I suppose it could be said that “The Bourne Legacy” isn’t exactly the picture that fans of this billion-dollar franchise were expecting, except that I suspect it actually is. The movie is a predictable letdown.
Paul Greengrass, who directed the last two “Bournes” (Doug Liman directed the first one), has a gift for exciting, high-style action that defies replication. New director Tony Gilroy–the lead writer on all three previous installments–isn’t noted as an action man (his two other pictures are “Michael Clayton” and “Duplicity”), and he may have known going in that there was no way to completely fill the huge boots left empty by Greengrass’ departure. So Gilroy has made his own kind of picture. It’s not a bad movie; it’s just not a great “Bourne” movie.

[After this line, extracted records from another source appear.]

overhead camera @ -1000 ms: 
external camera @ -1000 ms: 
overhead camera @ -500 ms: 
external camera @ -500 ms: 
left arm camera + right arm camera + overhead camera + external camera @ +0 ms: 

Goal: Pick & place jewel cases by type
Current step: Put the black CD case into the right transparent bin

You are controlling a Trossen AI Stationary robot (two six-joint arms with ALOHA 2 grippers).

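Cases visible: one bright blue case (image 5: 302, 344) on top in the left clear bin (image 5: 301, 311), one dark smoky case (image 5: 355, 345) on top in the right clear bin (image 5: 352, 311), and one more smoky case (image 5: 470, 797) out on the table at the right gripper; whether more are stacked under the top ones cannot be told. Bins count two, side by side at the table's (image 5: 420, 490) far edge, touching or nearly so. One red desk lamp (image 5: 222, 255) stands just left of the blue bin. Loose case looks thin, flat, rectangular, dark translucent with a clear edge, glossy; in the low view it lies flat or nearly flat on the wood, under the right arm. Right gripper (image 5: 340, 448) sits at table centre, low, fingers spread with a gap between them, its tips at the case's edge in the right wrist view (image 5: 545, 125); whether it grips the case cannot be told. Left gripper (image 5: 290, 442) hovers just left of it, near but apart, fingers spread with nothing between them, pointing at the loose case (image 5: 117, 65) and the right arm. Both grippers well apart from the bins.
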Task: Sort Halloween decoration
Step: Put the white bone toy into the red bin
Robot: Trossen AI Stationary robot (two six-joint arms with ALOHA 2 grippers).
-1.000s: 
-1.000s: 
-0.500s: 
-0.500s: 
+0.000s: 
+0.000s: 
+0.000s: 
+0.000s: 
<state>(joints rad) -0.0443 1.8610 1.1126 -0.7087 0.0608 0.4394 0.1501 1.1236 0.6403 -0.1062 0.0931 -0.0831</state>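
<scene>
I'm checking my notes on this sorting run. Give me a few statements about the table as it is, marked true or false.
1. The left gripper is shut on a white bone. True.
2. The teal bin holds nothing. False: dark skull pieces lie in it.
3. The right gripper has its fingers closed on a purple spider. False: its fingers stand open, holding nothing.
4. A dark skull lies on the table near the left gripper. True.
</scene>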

Since Matt Damon bowed out of the series along with Greengrass, there’s no more Jason Bourne, either. You’ll recall that the renegade CIA assassin was teasingly seen swimming out of frame at the end of “The Bourne Ultimatum.” So the character is still alive, and while we never see him, he’s said to be nipping around the edges of the events in this film, compromising the Agency’s black-ops programs and endangering a related military undertaking called Outcome.
Like the earlier Treadstone and Blackbriar, this super-hush operation also involves a group of medically bent lone-wolf killers, among them Aaron Cross, played by Jeremy Renner. Renner is an actor of distinctive presence, projecting an iron intensity he can instantly soften with the smallest of smiles. But although he’s suitably buffed-up here, and very fast on his feet, he hasn’t yet acquired Damon’s movie-star magnetism, which in this high-octane world is requisite.